Idaho prohibits abortion with exceptions for rape, incest and when the mother’s life is threatened. To request an abortion, a victim of sexual assault must file a police report with a medical provider.
While the state’s ban takes effect in 2022, victim advocates are quick to point out that law enforcement agencies don’t release police reports until cases are closed β preventing victims from accessing timely treatment. The following year, the Idaho Legislature amended the text of the bill so that rape victims have the right to receive, upon request, a copy within 72 hours of the report.
But agencies appear to follow these requirements unevenly.
Boise State Public Radio reached out to 56 law enforcement agencies in Idaho about protocols to help rape victims since the ban. Some said they were complying with the 72-hour amendment and said in-home victim advocates were available to help victims through the process.
Many others are unaware of the amendment. Some public records departments say they will automatically deny requests for copies of reports on open cases, regardless of who made them. One agency realized it was not complying with the law 72 hours after it was enacted and had inadvertently denied records to rape victims.
Local agencies say they have not received guidance from the state.
Advocates say this murky process creates a reporting system that doesn’t favor victims.
“Survivors generally don’t report to this system that was never created to focus on survivors in the first place,” said Miller, former head of the Idaho Coalition Against Sexual and Domestic Violence. accessing this system only for the purpose of obtaining access to an abortion as a result of pregnancy from sexual assault.
State records show there were fewer than 10 abortions for any reason last year in Idaho.
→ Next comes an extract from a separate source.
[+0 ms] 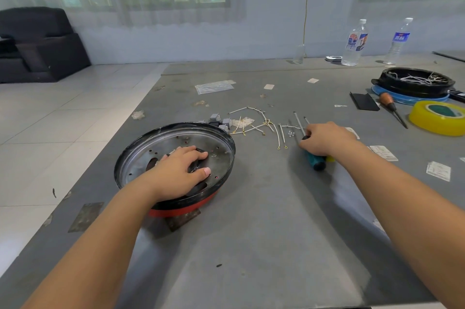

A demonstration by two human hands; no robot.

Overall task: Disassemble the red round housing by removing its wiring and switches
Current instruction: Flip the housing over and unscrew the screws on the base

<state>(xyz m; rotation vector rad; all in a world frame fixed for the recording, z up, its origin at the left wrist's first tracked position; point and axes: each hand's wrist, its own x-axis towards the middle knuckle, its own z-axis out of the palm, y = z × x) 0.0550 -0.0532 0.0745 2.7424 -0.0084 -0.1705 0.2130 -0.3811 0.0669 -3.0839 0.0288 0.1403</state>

Rape exemption abortion providers are often protected by large institutions
Only a handful of doctors interviewed for this story reported performing the rape-abortion exception with any consistency. Who do all the work in a major academic medical institution.
Dr. Nisha Verma in Georgia estimates she sees a rape or incest victim who meets the exemption standard “every couple of weeks.”
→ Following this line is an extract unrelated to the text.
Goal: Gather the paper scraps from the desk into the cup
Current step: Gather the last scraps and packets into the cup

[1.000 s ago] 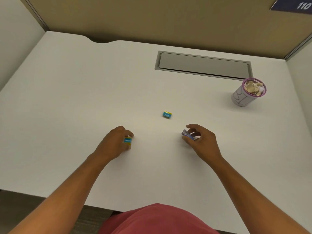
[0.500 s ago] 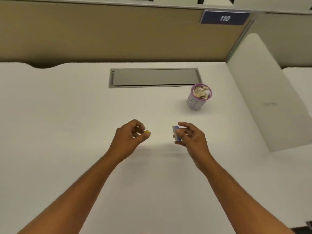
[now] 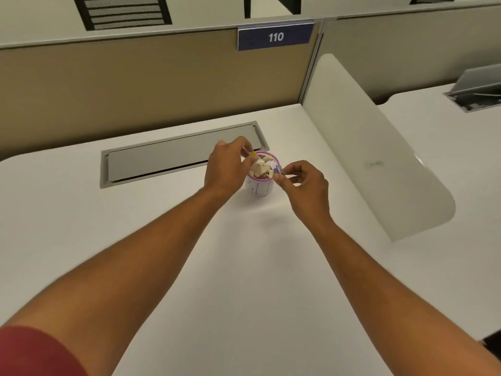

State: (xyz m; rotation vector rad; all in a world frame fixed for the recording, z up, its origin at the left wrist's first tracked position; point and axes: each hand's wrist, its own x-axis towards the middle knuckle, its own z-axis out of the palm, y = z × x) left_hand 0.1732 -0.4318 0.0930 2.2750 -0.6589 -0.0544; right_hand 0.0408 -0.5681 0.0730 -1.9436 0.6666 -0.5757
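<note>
1. In the head view, we see both of the person's arms reaching forward over the white desk (image 3: pixel 244 267) to the cup (image 3: pixel 259 187), which stands upright near the far edge, just in front of the grey cable hatch (image 3: pixel 176 156).
2. The left hand (image 3: pixel 226 166) sits at the cup's left rim, its fingers pinched narrowly on a small yellow scrap (image 3: pixel 254 154) held over the opening.
3. The right hand (image 3: pixel 306 185) sits at the cup's right rim, thumb and forefinger closed on a small blue scrap (image 3: pixel 276 170); the scrap is tiny, so we cannot tell whether it touches the rim.
4. The cup has a pink rim and is heaped to the top with pale paper scraps (image 3: pixel 262 168).
5. For room, the desk in front of the cup and to its left lies open. To the right a white rounded divider (image 3: pixel 379 164) closes that side, well apart from the right hand. Behind the hatch, the tan partition (image 3: pixel 135 85) rises along the desk's far edge, bearing a blue "110" sign (image 3: pixel 275 37).
</note>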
Verma is not an official spokesperson and did not want to be identified using the institution’s name. But he said his employer has protocols and a task force to help doctors manage legal risks. That helps ease doctors’ fears of losing their medical licenses, being fined or going to jail.
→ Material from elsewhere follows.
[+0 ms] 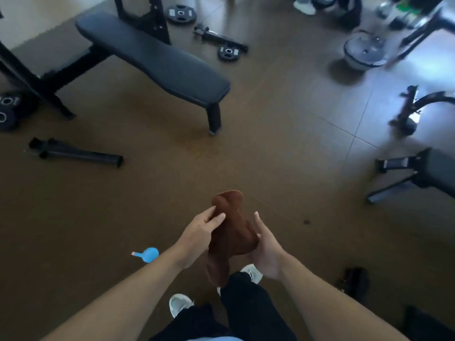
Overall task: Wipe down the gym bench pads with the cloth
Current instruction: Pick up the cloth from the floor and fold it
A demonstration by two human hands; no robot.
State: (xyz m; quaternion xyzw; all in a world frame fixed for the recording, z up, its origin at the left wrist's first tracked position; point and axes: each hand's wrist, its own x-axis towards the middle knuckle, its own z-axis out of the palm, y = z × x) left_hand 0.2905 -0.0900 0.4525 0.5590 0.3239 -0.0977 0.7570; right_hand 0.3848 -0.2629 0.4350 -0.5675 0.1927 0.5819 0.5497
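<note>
Both hands up in front of the body, apart, with the brown cloth (232, 232) between them. Left hand (197, 236): fingers mostly straight, laid on the cloth's left side, thumb under; looks like a light pinch, can't confirm. Right hand (267, 252): palm up, cupping the cloth's lower right side, fingers loosely curved under it. Cloth is bunched, not folded flat; long axis runs near-far, top lobe pointing away toward the floor (270, 134) ahead, bottom tail hanging down over the legs.

Bench pad (152, 57) sits well apart, toward the floor's far-left corner, long axis diagonal, wide end nearer, narrow end toward the rack. A second bench (438, 173) is at the floor's right edge, partly cut off.

Step in hand, as judged: readying the cloth, wiping not yet begun. To do it well: fold it into a flat palm-sized pad, close in on the bench, wipe along the pad's length in overlapping passes, include edges.
</note>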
“At my institution, we have worked again to create a system that helps us because doctors feel more supported and protected,” Verma said.
But for most people who work with victims, it’s not just a question of how to get an abortion exemption. Some countries, for example, are also limited by the lack of providers willing to deliver babies, let alone perform legally risky procedures.
“The question is,” said Bertram Roberts of the Mississippi Reproductive Freedom Fund, “If you get an exemption in Mississippi, who’s going to perform your abortion?” The country has a a significant disadvantage from obstetricians.
Bertram Roberts said he had never seen anyone in the country get an exemption – for any reason, let alone rape.